MUHALEFETİN 1 Kasım'daki başarısızlığı yine en çok CHP'yi etkiledi, uzun iktidar perhizinin hiç değilse bir koalisyonla sonlanması şansını yok etti.
Tamam; MHP’nin, daha doğrusu Devlet Bahçeli’nin 7 Haziran’ı okuyamayıp ilk geceden ortaya koyduğu tavır 1 Kasım’ın, yani yenilginin yolunu açtı.
Politikasını HDP’ye endeksleyen MHP hem AKP’siz bir seçenek
bırakmadı hem de AKP ile bir koalisyona kapılarını kapattı.

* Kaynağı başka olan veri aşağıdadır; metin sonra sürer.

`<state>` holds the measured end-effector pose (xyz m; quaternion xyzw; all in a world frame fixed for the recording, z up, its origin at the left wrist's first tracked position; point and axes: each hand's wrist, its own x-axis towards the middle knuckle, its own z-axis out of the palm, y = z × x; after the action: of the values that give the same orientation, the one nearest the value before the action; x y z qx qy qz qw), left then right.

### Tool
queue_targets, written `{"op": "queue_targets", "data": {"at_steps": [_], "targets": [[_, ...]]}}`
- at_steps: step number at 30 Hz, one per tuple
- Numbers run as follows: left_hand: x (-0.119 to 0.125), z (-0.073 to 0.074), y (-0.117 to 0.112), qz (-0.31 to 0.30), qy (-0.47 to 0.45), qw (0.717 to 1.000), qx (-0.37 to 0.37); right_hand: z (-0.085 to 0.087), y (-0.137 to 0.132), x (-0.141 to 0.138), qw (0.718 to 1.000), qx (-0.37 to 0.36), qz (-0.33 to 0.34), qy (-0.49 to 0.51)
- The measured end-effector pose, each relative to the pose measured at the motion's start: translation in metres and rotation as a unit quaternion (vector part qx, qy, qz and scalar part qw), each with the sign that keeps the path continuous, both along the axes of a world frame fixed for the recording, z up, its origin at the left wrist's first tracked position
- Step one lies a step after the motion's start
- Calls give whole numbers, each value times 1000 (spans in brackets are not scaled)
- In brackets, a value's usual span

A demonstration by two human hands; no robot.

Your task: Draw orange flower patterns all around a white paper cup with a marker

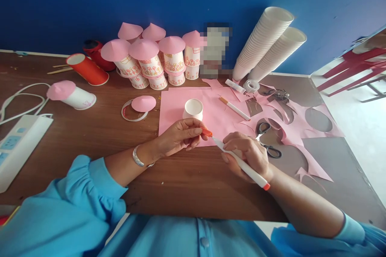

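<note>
Between the fingertips of my left hand (187, 134) is a small orange marker cap (206, 132). My right hand (247, 153) grips a white marker (251, 173) with an orange end. Its tip points at the cap's open end, very close to it; whether they touch I cannot tell. Just behind my left hand a white paper cup (193, 109) stands upright on a sheet of pink paper (171, 108). A second white marker (234, 108) with an orange-brown cap lies on that sheet, beyond my right hand.
Several decorated cups with pink cone roofs (144, 50) stand along the blue wall. Two tall cup stacks (262, 42) lean at the back right. Scissors (268, 140) and pink paper scraps (313, 156) lie right. A power strip (24, 144), tape ring (128, 117) and red cup (87, 69) are left.
</note>
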<state>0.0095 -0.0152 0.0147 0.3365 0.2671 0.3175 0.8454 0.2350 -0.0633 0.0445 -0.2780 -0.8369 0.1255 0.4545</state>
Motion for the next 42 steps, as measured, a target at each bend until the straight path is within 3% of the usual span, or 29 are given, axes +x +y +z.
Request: {"op": "queue_targets", "data": {"at_steps": [3, 8, 17, 21, 25, 32, 34, 37, 40, 42], "targets": [[0, 1, 1, -1, -3, 1000, 7, 2, 1, 2, 1000, -19, -5, 1], [0, 3, -1, -19, 14, 999, 35, 4, 1, 1, 994, -112, 8, 18], [-2, -3, -1, -15, 22, 996, 86, -16, 2, 0, 977, -200, 17, 76], [-2, 1, 0, 39, 8, 995, 96, -8, 4, 14, 980, -156, -41, 119], [-5, 2, 2, 81, 18, 988, 130, 0, 5, 14, 990, -98, -83, 58], [-4, 3, -1, 112, 71, 970, 201, -10, 3, 8, 984, -137, -99, 60], [-4, 5, -3, 162, 102, 947, 257, -17, 10, 15, 977, -151, -123, 84], [-6, 6, -3, 256, 165, 874, 379, -28, 28, 28, 956, -160, -210, 123], [-11, 0, 5, 312, 210, 800, 468, -38, 46, 36, 942, -127, -309, -35], [-13, -6, 12, 331, 234, 759, 509, -43, 52, 39, 929, -92, -323, -155]]}}
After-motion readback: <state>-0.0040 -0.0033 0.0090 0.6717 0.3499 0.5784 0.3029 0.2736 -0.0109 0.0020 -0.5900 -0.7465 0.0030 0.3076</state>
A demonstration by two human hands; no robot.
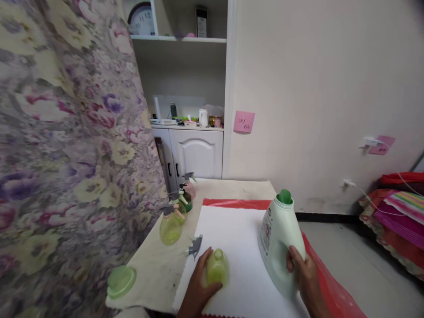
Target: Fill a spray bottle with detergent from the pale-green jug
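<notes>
My left hand [198,287] is wrapped round a small yellow-green bottle [217,267] with an open neck, standing on a white cloth [232,238]. My right hand [306,276] grips the handle side of a large pale green detergent jug [278,238], tilted with its open green spout [285,196] pointing up and away. A grey spray-trigger head [194,247] lies on the cloth just left of the small bottle. A pale green cap [121,281] rests at the table's near left corner.
Three spray bottles [170,223] stand in a row along the table's left edge beside a floral curtain [66,154]. A red sheet [236,203] lies under the cloth. A white cupboard [195,152] stands behind, and colourful bedding [394,216] lies at right.
</notes>
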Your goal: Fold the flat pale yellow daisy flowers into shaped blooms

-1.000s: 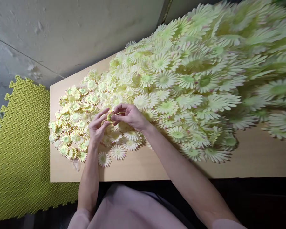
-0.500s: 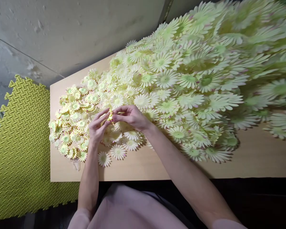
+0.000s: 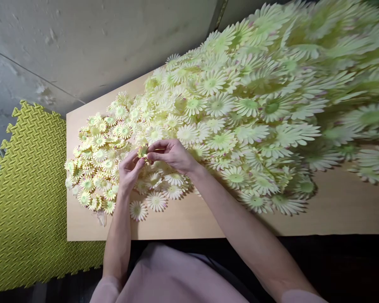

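Between my two hands is a small pale-yellow artificial flower head [image 3: 142,151], pinched over the heap. My left hand [image 3: 129,169] holds it from the left with thumb and fingers. From the right, my right hand [image 3: 173,155] has its thumb and fingertips closed at the flower's edge. Below and around the hands lie loose daisy-like artificial flower heads [image 3: 157,201], cream with green centres and some pinkish tips. A pile of smaller flower heads [image 3: 99,155] sits left of my left hand.
A large heap of bigger flower heads [image 3: 219,105] spreads over the wooden table [image 3: 189,223] to the far right. The wall [image 3: 113,42] stands behind. A yellow-green foam mat [image 3: 28,198] is at the left. A clear plastic scrap [image 3: 101,218] lies near the front-left edge.
The flower between my fingers has turned and now shows more of its open petals. My left hand has shifted very slightly; my right hand stays almost in place.
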Demonstrator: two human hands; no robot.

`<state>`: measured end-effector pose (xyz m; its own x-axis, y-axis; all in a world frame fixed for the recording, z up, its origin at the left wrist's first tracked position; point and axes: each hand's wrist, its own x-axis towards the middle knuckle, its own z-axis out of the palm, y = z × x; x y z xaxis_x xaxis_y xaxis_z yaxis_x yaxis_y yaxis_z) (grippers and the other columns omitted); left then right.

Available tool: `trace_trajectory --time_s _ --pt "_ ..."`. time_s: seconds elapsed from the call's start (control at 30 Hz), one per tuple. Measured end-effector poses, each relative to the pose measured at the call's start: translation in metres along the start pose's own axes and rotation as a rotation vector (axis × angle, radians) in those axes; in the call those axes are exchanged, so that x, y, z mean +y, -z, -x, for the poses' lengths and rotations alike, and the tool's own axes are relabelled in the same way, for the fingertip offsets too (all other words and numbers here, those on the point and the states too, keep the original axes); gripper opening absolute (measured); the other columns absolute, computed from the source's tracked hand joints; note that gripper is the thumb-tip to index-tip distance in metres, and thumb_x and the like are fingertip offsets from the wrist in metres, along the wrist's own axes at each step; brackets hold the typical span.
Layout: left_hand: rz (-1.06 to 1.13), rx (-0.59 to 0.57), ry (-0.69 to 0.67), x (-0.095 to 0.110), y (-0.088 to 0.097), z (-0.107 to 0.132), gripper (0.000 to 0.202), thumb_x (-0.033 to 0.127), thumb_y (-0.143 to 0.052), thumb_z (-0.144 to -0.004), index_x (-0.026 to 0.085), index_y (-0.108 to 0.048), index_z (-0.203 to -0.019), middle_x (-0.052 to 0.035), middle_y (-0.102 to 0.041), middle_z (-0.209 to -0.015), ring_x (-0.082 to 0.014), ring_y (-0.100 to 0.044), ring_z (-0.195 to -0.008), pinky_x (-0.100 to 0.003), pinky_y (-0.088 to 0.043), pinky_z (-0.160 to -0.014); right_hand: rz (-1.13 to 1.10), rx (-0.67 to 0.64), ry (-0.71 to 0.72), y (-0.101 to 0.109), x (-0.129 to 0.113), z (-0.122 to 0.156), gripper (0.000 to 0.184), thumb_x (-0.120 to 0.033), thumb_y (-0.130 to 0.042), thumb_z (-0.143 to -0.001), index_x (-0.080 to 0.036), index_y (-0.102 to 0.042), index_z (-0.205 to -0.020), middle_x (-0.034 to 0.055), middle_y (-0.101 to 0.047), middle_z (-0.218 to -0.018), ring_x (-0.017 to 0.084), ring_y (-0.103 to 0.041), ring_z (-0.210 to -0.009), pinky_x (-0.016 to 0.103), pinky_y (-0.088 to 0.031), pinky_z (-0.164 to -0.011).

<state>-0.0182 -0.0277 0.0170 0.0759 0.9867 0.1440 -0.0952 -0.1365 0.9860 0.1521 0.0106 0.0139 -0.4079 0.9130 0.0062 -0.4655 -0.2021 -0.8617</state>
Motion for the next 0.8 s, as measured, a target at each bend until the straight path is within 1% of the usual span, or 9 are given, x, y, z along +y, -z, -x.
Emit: trace_trajectory --time_s 0.07,0.13,0.23,0.3,0.4,0.5,0.6,0.8 --pt "0.003 -0.003 -0.008 0.002 -0.002 0.0 0.033 0.035 -0.074 -0.082 0.027 -0.073 -0.114 -0.0079 -0.07 -0.128 -0.0238 -0.065 -0.12 -0.037 -0.055 -0.099 0.043 0.004 -0.01 0.001 0.004 -0.001 0.031 -0.036 -0.09 -0.061 -0.017 -0.075 -0.08 0.0031 -0.075 -0.079 0.013 -0.069 -0.064 0.026 -0.058 -0.063" --pt "0.012 0.019 -0.015 0.001 -0.001 0.0 0.034 0.033 -0.074 -0.082 0.028 -0.072 -0.115 -0.0077 -0.07 -0.127 -0.0229 -0.066 -0.118 -0.038 -0.055 -0.1 0.09 0.013 -0.008 0.001 0.007 -0.002 0.033 -0.042 -0.088 -0.064 -0.017 -0.076 -0.081 0.004 -0.075 -0.081 0.014 -0.069 -0.068 0.027 -0.059 -0.066" --pt "0.008 0.065 -0.036 -0.004 0.001 0.0 0.036 0.03 -0.075 -0.081 0.029 -0.071 -0.117 -0.007 -0.072 -0.123 -0.0206 -0.07 -0.112 -0.038 -0.056 -0.099 0.162 0.047 0.047 0.001 0.007 -0.002 0.033 -0.049 -0.082 -0.07 -0.019 -0.076 -0.083 0.0046 -0.073 -0.081 0.015 -0.067 -0.07 0.028 -0.058 -0.065" --pt "0.013 0.096 -0.044 -0.007 0.003 0.0 0.036 0.029 -0.075 -0.081 0.03 -0.071 -0.117 -0.0056 -0.074 -0.119 -0.018 -0.072 -0.107 -0.035 -0.057 -0.095 0.202 0.081 0.107 0.0 0.003 -0.001 0.032 -0.05 -0.079 -0.074 -0.02 -0.077 -0.083 0.0042 -0.072 -0.08 0.014 -0.064 -0.068 0.027 -0.057 -0.063" --pt "0.032 0.115 -0.02 -0.008 0.003 0.0 0.035 0.027 -0.076 -0.08 0.029 -0.072 -0.115 -0.0048 -0.074 -0.119 -0.0171 -0.072 -0.104 -0.032 -0.059 -0.092 0.177 0.079 0.146 -0.001 -0.005 0.002 0.026 -0.044 -0.082 -0.072 -0.02 -0.076 -0.082 0.0031 -0.073 -0.081 0.014 -0.065 -0.071 0.028 -0.058 -0.07" --pt "0.031 0.093 0.018 -0.006 0.003 0.001 0.036 0.028 -0.078 -0.078 0.028 -0.073 -0.114 -0.0061 -0.073 -0.122 -0.02 -0.071 -0.11 -0.034 -0.06 -0.093 0.099 0.014 0.099 -0.003 -0.011 0.005 0.025 -0.035 -0.088 -0.066 -0.02 -0.075 -0.082 0.0028 -0.075 -0.082 0.015 -0.069 -0.076 0.03 -0.059 -0.077" --pt "0.024 0.064 0.048 -0.005 0.003 0.0 0.038 0.029 -0.079 -0.076 0.026 -0.073 -0.113 -0.0073 -0.072 -0.123 -0.0217 -0.07 -0.112 -0.036 -0.06 -0.095 0.061 -0.043 0.068 -0.004 -0.011 0.006 0.026 -0.029 -0.09 -0.063 -0.019 -0.075 -0.083 0.0027 -0.076 -0.083 0.015 -0.071 -0.076 0.03 -0.061 -0.077" --pt "0.066 0.018 0.072 -0.007 0.007 0.0 0.037 0.03 -0.079 -0.077 0.027 -0.073 -0.113 -0.0067 -0.073 -0.122 -0.0211 -0.07 -0.111 -0.034 -0.059 -0.096 0.026 -0.04 0.062 -0.002 -0.008 0.005 0.028 -0.025 -0.091 -0.06 -0.018 -0.075 -0.082 0.0029 -0.077 -0.08 0.014 -0.073 -0.073 0.03 -0.062 -0.077"
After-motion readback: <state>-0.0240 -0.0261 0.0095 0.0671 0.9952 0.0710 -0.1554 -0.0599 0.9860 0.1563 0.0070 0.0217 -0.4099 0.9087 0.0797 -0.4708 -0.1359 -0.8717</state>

Hükümet kurulamazken PKK da terörü azdırınca seçmen, “AKP’siz bir
hükümet kurulamıyorsa, koalisyona ne gerek var, AKP tek başına
gelsin” dedi.
Gerçek büyük oranda böyle olsa da, ‘CHP neden anlamlı bir tırmanış
yapamıyor’ sorusuna mutlaka en sağlıklı yanıtların verilmesi
demokrasinin geleceği için son derece önemli.
VAATLER YETMİYOR ARTI ARANIYOR
Bu önem, demokrasinin, ancak güçlü muhalefetin varlığına koşut
yürümesinden kaynaklanıyor.
CHP, 7 Haziran ve 1 Kasım’da vaatlerde bütün partilere örnek
oluşturdu; hatta ‘CHP’nin vaatleri ile AKP seçim kazandı’ ironisi
yapılsa yeridir.
Seçmen, CHP vaatlerini alkışladı da ve belki de ilk kez
karşısındaki CHP adayına eleştiriden çok iltifat yaptı.